Instructions to follow -> Below are entries with pictures in them. Output exactly the lines starting at the line with "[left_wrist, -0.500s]" and ending at the line with "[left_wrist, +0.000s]", both included, but not the pictures.

Stored records ->
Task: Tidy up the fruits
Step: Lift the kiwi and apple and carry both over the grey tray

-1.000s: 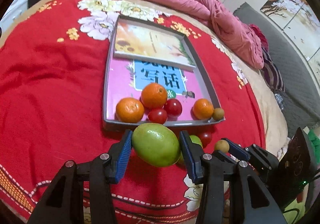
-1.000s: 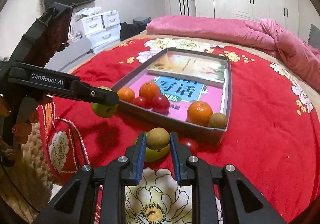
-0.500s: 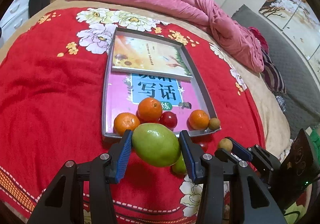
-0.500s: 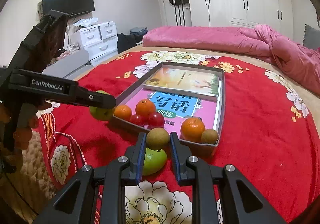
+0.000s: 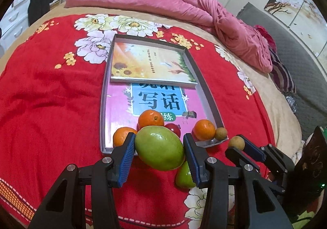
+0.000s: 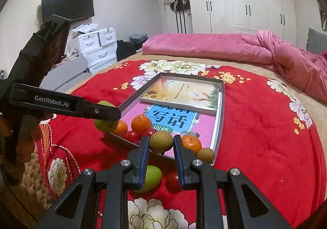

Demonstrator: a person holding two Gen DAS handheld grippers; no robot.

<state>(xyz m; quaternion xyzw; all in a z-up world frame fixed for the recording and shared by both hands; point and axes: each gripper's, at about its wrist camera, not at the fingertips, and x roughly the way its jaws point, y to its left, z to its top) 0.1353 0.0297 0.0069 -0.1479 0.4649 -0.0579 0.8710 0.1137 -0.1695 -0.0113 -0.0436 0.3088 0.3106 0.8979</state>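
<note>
My left gripper (image 5: 159, 149) is shut on a large green mango (image 5: 159, 151), held above the near edge of the grey tray (image 5: 204, 86). My right gripper (image 6: 160, 147) is shut on a small brown round fruit (image 6: 161, 142), also raised near the tray's front; it shows in the left wrist view (image 5: 236, 142). In the tray lie three oranges (image 5: 150, 119) (image 5: 204, 132) (image 5: 121, 138), red tomatoes (image 5: 173, 129) and a small brown fruit (image 5: 221, 133). A second green mango (image 6: 152, 175) and a red tomato (image 6: 172, 182) lie on the red blanket below.
Two books (image 5: 151, 65) (image 5: 155, 100) line the tray. The red flowered blanket (image 5: 51, 96) covers the bed; a pink duvet (image 5: 184, 4) is bunched at the far side. White drawers (image 6: 98, 47) and a TV (image 6: 68, 5) stand beyond the bed's left edge.
Both grippers have risen and drawn back from the bed with their fruits still held; the tray and loose fruit now sit lower and farther away.
</note>
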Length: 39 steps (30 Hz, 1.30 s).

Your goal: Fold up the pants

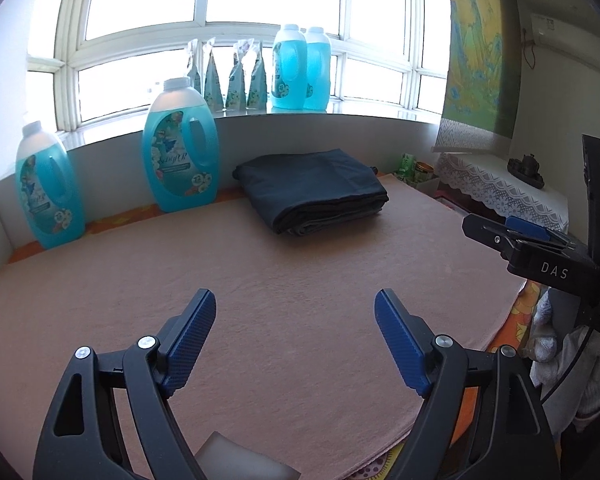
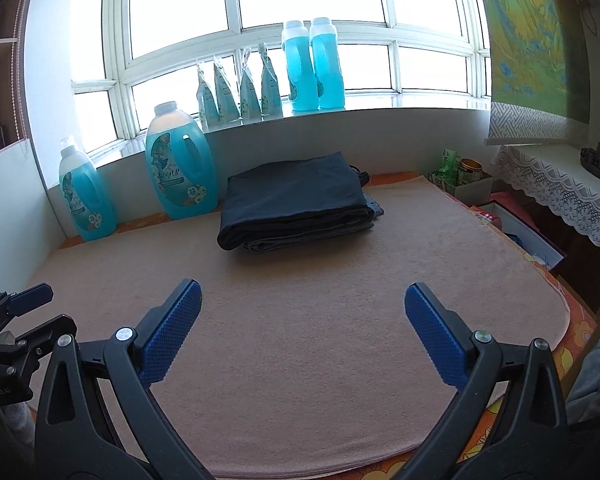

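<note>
The dark pants [image 1: 312,192] lie folded into a compact stack at the far side of the pink mat [image 1: 260,280], near the wall below the window. My left gripper [image 1: 295,296] hovers over the near half of the mat, well short of the pants, open, with nothing between its blue pads. In the right wrist view the same stack of pants [image 2: 296,208] rests ahead, and my right gripper [image 2: 303,286] stands open and empty above the mat [image 2: 300,340]. Each gripper shows at the edge of the other's view: the right gripper [image 1: 516,236] and the left gripper [image 2: 32,294].
Two large blue detergent bottles [image 1: 180,152] [image 1: 46,192] stand on the table left of the pants. Two more bottles [image 1: 300,68] and several pouches [image 1: 228,80] line the windowsill. A lace-covered side table [image 1: 500,192] and boxes [image 2: 512,224] sit to the right.
</note>
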### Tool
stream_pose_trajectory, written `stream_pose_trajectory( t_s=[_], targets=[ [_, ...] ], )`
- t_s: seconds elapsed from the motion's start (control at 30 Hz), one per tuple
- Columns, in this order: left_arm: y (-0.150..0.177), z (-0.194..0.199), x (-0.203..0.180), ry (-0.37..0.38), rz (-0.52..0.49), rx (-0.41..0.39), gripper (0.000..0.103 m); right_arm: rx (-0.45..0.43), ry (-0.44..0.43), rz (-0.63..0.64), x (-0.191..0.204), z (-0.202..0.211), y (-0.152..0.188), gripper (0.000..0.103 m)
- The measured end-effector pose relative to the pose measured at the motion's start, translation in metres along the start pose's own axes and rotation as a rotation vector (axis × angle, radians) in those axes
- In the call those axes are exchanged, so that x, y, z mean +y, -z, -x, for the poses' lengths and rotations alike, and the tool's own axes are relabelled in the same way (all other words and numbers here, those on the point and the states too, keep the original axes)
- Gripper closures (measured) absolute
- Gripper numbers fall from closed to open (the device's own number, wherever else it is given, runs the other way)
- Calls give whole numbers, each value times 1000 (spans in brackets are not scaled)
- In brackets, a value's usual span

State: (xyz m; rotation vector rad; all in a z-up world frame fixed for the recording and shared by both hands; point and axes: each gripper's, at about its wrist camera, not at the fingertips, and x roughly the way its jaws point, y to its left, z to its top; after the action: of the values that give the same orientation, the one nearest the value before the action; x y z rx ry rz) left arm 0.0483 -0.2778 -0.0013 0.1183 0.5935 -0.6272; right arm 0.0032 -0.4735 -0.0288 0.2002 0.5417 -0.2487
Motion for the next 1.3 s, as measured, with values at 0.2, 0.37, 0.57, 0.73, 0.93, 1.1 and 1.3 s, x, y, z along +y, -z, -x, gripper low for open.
stream_pose_trajectory(
  t_s=[0.2, 0.37, 0.57, 0.73, 0.93, 1.1, 1.3],
  targets=[
    [-1, 4, -1, -12, 4, -14, 21, -9, 5, -6, -3, 4, -1, 0],
    [1, 4, -1, -8, 6, -11, 21, -13, 4, -1, -2, 7, -1, 0],
    [1, 7, 0, -14, 8, -17, 21, -12, 2, 0, -1, 7, -1, 0],
    [1, 10, 4, -22, 15, -24, 21, -9, 0, 3, -1, 7, -1, 0],
    [2, 13, 8, -29, 22, -28, 21, -12, -1, 13, 2, 9, -1, 0],
    [3, 15, 9, -37, 27, -29, 21, -11, -6, 14, 3, 9, 0, 0],
    [3, 18, 12, -35, 28, -44, 21, -8, -11, 19, 6, 10, 1, 0]
  ],
)
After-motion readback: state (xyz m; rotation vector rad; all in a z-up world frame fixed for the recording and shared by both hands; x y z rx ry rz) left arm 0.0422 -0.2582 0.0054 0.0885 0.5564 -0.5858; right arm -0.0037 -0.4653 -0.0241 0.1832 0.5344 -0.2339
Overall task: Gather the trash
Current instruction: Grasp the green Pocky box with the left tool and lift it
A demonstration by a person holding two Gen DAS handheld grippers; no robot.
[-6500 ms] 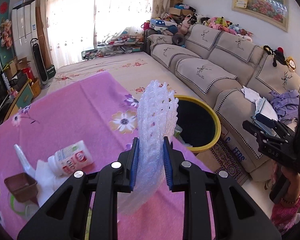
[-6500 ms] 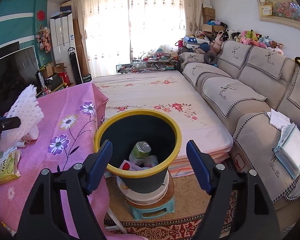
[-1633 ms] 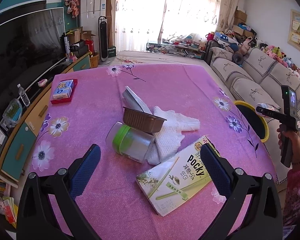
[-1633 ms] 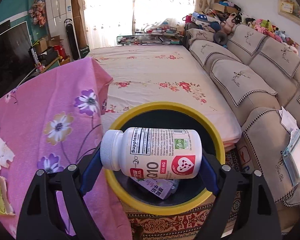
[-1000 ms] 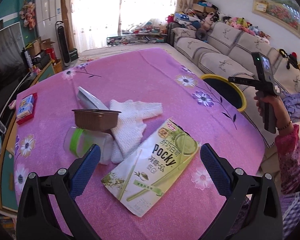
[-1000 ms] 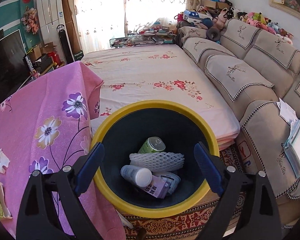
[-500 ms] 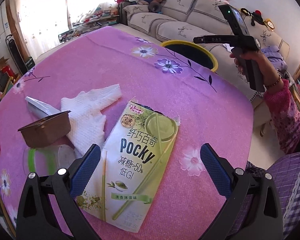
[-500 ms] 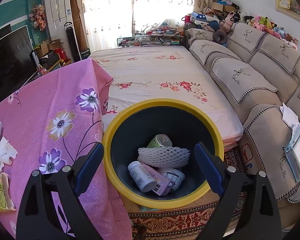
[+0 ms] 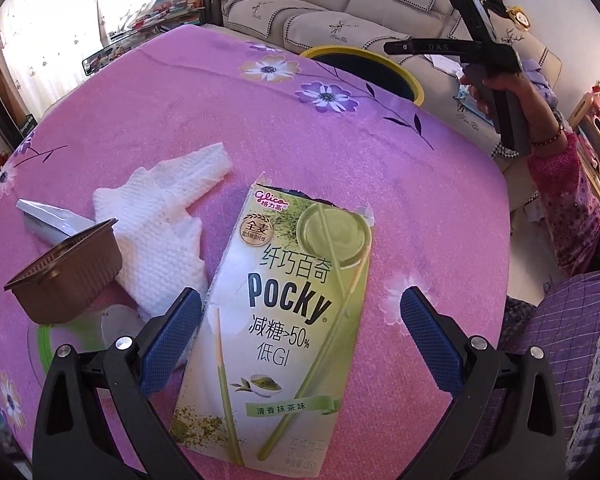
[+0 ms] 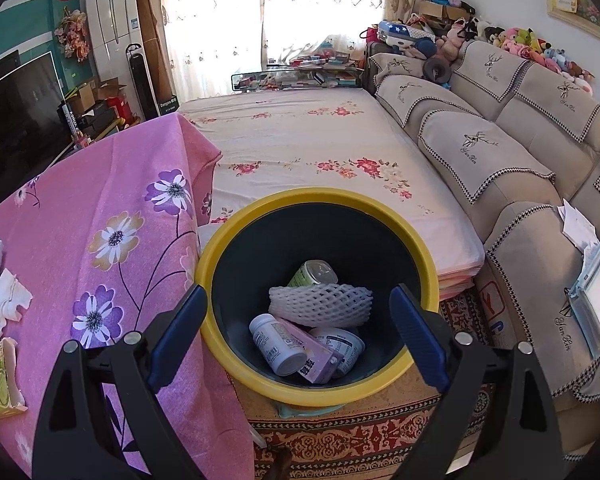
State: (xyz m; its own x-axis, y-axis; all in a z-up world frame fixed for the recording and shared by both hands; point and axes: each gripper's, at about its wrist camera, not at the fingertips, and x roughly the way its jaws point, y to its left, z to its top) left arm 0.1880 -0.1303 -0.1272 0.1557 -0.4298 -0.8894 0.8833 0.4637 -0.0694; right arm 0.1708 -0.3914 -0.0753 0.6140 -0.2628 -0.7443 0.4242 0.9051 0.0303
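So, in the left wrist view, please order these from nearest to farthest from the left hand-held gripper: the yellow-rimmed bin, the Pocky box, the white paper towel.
Measured from the left hand-held gripper:
1. Pocky box: lies flat between the open fingers, nearest.
2. White paper towel: on the pink cloth, ahead and to the left of the box.
3. Yellow-rimmed bin: past the table's far right edge, farthest.

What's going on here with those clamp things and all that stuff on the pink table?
A person is clearing trash with a hand-held gripper in each hand. The left hand-held gripper hangs open over a Pocky box on the table. The right hand-held gripper is open and empty above the yellow-rimmed bin, which holds a pill bottle and foam netting.
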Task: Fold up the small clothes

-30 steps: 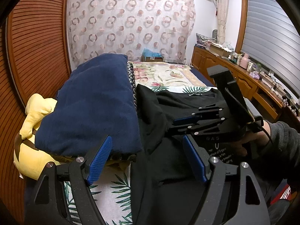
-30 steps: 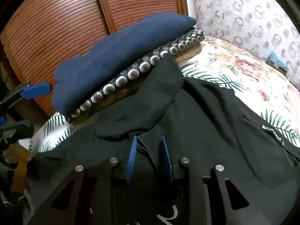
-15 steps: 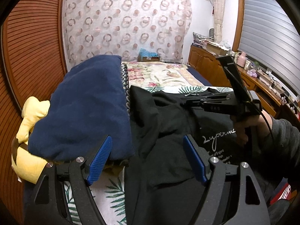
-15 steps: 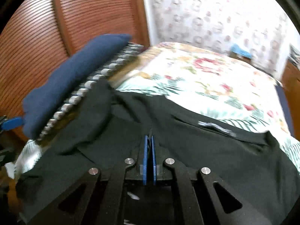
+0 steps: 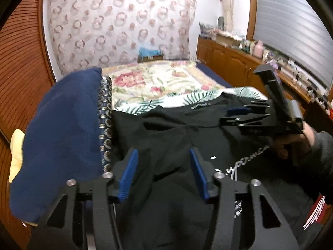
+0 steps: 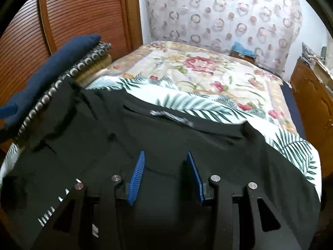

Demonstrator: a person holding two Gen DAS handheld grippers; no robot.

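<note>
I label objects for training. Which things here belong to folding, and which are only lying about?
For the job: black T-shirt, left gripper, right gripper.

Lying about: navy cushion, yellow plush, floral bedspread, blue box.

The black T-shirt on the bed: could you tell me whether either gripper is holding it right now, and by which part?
Nothing is held. The left gripper and the right gripper are both open above the black T-shirt, with no fabric pinched between their fingers.

Both wrist views look low, close over the black shirt (image 5: 166, 137) (image 6: 187, 145).
</note>
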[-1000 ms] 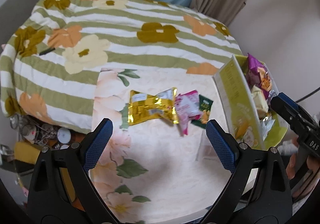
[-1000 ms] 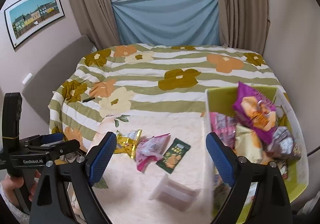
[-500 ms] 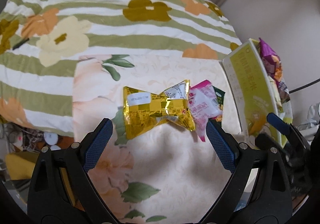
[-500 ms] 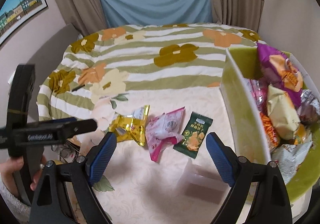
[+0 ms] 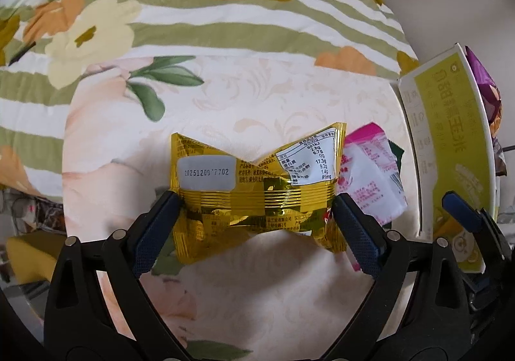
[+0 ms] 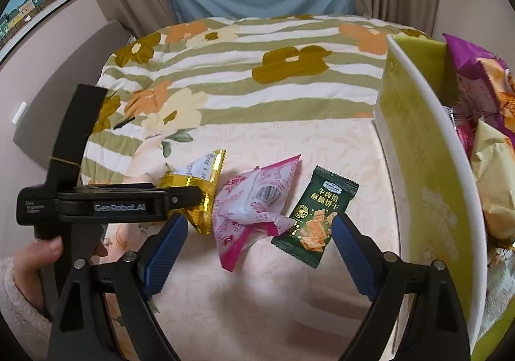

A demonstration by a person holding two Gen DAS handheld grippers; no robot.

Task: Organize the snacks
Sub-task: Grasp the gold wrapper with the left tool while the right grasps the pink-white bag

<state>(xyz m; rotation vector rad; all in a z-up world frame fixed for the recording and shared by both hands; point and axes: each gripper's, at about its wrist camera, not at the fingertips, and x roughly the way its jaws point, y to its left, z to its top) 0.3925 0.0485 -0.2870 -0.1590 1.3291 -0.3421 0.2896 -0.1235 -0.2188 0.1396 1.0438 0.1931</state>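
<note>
A gold snack packet (image 5: 254, 187) lies on the cream floral table. My left gripper (image 5: 254, 222) is open, its blue pads on either side of the packet's near edge, touching or nearly so. A pink packet (image 5: 370, 180) lies just right of it. In the right wrist view the gold packet (image 6: 201, 187), pink packet (image 6: 254, 200) and dark green cracker packet (image 6: 317, 216) lie in a row. My right gripper (image 6: 257, 251) is open, above the near ends of the pink and green packets. The left gripper (image 6: 193, 196) shows there at the gold packet.
A yellow-green box (image 6: 418, 187) full of snack bags (image 6: 492, 167) stands at the table's right; it also shows in the left wrist view (image 5: 450, 148). A bed with a striped flowered cover (image 6: 257, 71) lies beyond the table. Clutter sits on the floor at left (image 5: 29, 216).
My left gripper has come down and forward until its pads bracket the gold packet. My right gripper has moved closer to the pink and green packets.
</note>
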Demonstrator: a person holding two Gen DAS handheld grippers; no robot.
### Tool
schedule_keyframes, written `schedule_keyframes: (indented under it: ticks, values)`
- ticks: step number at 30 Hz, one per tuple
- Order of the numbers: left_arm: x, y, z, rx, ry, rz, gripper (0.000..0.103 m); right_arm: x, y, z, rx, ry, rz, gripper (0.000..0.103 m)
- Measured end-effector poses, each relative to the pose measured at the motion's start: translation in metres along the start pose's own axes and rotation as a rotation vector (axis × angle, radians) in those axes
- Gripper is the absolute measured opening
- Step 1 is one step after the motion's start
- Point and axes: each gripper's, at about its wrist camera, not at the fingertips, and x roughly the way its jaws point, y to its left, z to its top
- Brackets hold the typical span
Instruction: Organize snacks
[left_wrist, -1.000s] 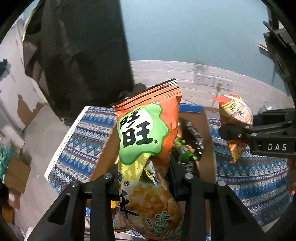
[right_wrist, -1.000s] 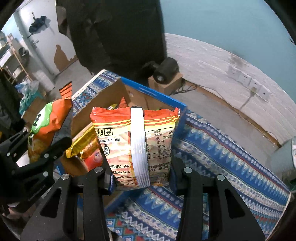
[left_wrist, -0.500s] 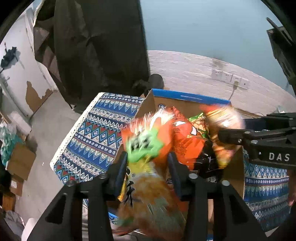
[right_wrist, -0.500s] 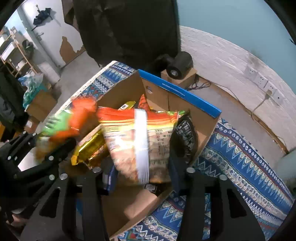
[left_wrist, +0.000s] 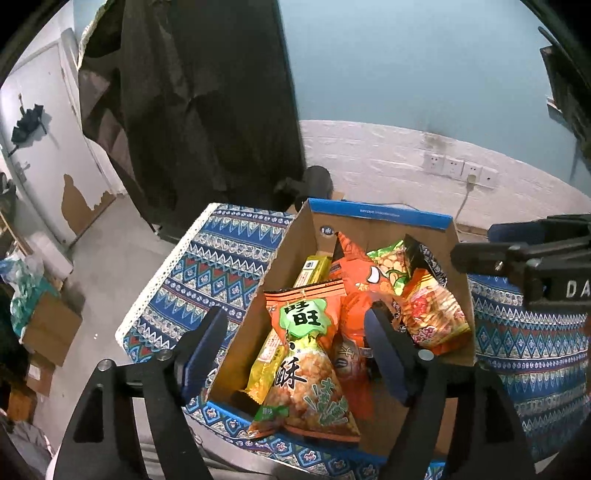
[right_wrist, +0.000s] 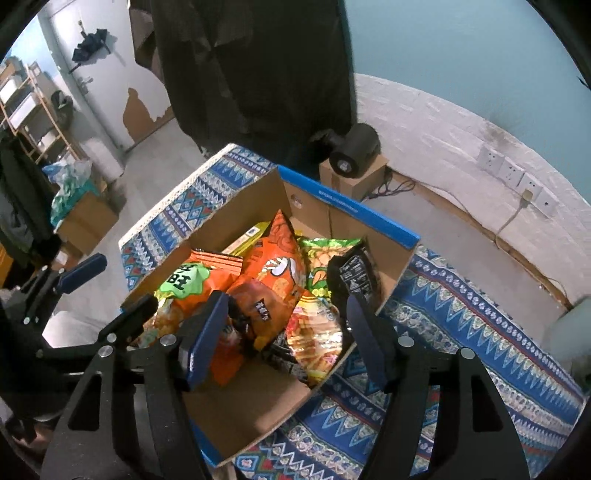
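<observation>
A cardboard box (left_wrist: 380, 216) (right_wrist: 351, 205) with a blue rim sits on a patterned blue cloth and holds several snack bags. The orange bag with a green label (left_wrist: 306, 347) (right_wrist: 188, 284) lies at the box's near left, free of my left gripper (left_wrist: 295, 325), whose jaws are opening above it. The orange-and-yellow striped bag (left_wrist: 432, 317) (right_wrist: 314, 332) rests inside at the right. My right gripper (right_wrist: 284, 314) hovers over the box, its jaws opening, pads clear of the bags below. A black bag (right_wrist: 354, 273) leans beside the right wall.
The blue patterned cloth (left_wrist: 207, 273) (right_wrist: 461, 332) covers the table around the box. A dark hanging coat (left_wrist: 207, 103) and a small black device on a carton (right_wrist: 354, 151) stand behind. Wall sockets (left_wrist: 458, 168) are at the back right. Boxes clutter the floor at left.
Both grippers opened and let go of their bags. The green-label bag and the striped bag dropped into the box, and both views now look down onto it.
</observation>
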Motion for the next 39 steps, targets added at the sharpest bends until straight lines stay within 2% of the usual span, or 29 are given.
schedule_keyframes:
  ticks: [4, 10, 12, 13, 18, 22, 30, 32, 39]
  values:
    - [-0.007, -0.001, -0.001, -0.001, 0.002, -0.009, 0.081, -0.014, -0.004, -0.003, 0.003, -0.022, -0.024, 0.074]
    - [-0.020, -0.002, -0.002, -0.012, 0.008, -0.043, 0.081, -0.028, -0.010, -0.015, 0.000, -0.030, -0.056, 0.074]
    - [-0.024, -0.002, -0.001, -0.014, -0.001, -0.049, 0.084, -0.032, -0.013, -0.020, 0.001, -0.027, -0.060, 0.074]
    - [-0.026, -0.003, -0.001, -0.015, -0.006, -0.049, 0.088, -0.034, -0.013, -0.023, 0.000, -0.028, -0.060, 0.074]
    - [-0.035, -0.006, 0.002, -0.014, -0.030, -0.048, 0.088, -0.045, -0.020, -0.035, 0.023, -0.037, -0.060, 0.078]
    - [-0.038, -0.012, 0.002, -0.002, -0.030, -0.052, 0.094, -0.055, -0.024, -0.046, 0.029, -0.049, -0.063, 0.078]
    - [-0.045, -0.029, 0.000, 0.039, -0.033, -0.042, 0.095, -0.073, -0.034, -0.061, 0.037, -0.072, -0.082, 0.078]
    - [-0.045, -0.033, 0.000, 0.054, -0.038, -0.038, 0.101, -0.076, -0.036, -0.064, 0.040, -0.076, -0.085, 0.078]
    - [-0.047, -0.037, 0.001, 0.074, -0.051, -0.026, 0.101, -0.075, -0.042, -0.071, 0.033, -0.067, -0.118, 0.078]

Answer to the problem ->
[left_wrist, -0.500s] 
[right_wrist, -0.500s] 
[left_wrist, +0.000s] 

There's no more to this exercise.